The rocking chair was empty on the post office porch the day Tom returned to Dawson with oilskin bags full of the news of the world beyond the Yukon. He waited while the postmaster sorted the new mail, glancing outside every few minutes, hoping to see the shuffling, fur-wrapped figure of Old Ch'ák' lower himself into his usual place.
“You’ll have to go to Moosehide to find him,” the postmaster said. And Tom knew he would go to his mother’s village to thank Old Ch'ák'.
But first he would find her.
“I’ll deliver any letters you have for Helene Ponninghaus,” Tom said, as casually as a man with knotted nerves could speak.
The postmaster grunted. “Save them a trip in the snow, I suppose. Here, take Mrs. Mulroy’s letters, too. And you might as well drop these off for Mrs. Collins. I hear the cold’s been in her bones something fierce this winter.”

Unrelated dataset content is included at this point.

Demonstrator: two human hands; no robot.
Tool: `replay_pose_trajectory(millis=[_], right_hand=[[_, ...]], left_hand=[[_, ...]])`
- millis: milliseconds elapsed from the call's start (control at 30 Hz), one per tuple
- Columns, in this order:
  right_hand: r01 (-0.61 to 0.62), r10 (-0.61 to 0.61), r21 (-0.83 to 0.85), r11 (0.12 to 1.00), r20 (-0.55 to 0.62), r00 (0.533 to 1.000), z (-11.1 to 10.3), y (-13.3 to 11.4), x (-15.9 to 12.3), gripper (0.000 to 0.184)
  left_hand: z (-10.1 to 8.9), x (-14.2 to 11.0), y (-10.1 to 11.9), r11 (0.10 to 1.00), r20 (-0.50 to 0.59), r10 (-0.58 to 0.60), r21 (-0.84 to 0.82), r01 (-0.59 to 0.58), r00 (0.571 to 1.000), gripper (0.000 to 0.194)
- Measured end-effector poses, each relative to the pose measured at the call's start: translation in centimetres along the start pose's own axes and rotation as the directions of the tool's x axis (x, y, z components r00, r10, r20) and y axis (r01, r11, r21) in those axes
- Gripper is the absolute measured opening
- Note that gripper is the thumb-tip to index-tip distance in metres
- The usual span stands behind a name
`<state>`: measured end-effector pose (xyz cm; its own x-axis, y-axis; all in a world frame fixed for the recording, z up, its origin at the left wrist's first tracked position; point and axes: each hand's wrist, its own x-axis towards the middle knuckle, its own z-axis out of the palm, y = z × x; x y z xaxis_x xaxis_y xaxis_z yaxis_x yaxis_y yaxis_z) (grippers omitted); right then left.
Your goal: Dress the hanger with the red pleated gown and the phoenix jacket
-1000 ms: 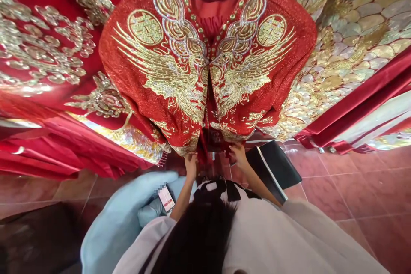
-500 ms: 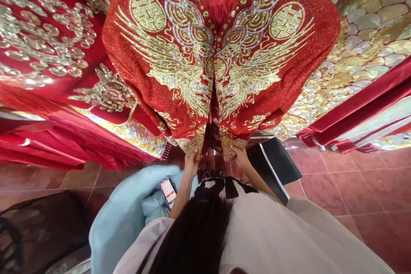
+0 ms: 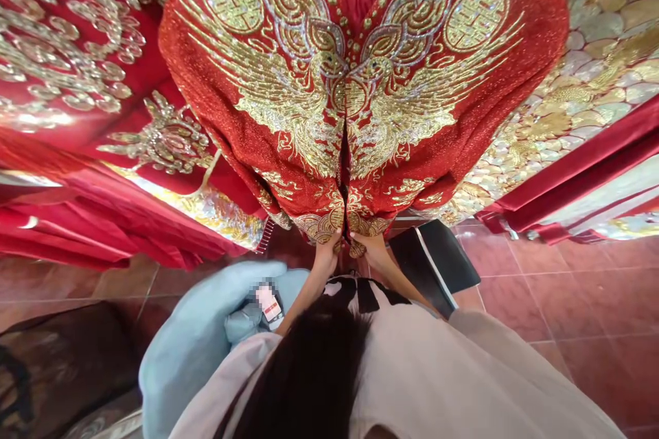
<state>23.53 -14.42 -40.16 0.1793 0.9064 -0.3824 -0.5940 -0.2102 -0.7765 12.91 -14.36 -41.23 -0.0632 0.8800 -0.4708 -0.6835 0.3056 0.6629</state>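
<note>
A red jacket with gold phoenix embroidery and beaded trim hangs in front of me, its collar at the top of the view. My left hand pinches the bottom front corner of its left-side panel, thumb on top. On the other panel's bottom corner, my right hand grips in the same way. The two hands are close together, and the front edges nearly meet, with a narrow dark gap between them. The fingers beneath the hem are hidden.
Red garments with crystal ornaments hang at left, and a gold scale-patterned garment hangs at right. Below are a light blue chair with a phone-like item, a black flat object, a dark bag and red floor tiles.
Both hands have moved inward, drawing the jacket's lower front edges together and narrowing the gap. The jacket appears larger and higher in view.
</note>
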Motion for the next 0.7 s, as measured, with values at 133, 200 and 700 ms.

Tom brought Mrs. Collins her mail, and built up her fire, and put the kettle on to boil. Next door lived Mrs. Claire Mulroy with her tenant, Miss Helene Ponninghaus. His heart pounded so hard he feared it would leap from his chest and into her hands. He doubted she’d care to hold his beating heart, so he forced himself to breathe.
And knock.
“Miss Ponninghaus?” He asked, when the door opened and a young woman regarded him steadily.
“Yes?” Her voice was throaty and held the echo of recent laughter, and her eyes were startling green. The scent of dried flowers danced around her like sunlight through a forest of trees.
“I have your mail.” Tom held the letters out, but was loathe to release them yet. Fortunately, she didn’t take them.
“Are you with the post office?” She asked.
He nodded, and she stepped back. Behind her, hanging bundles of flowers painted shadow patterns on the walls. “Will you come in for a cup of tea while I finish a letter to my mother?”
Tom’s heart settled back into his chest, and the warmth of her smile spread through him and filled the dark places with light.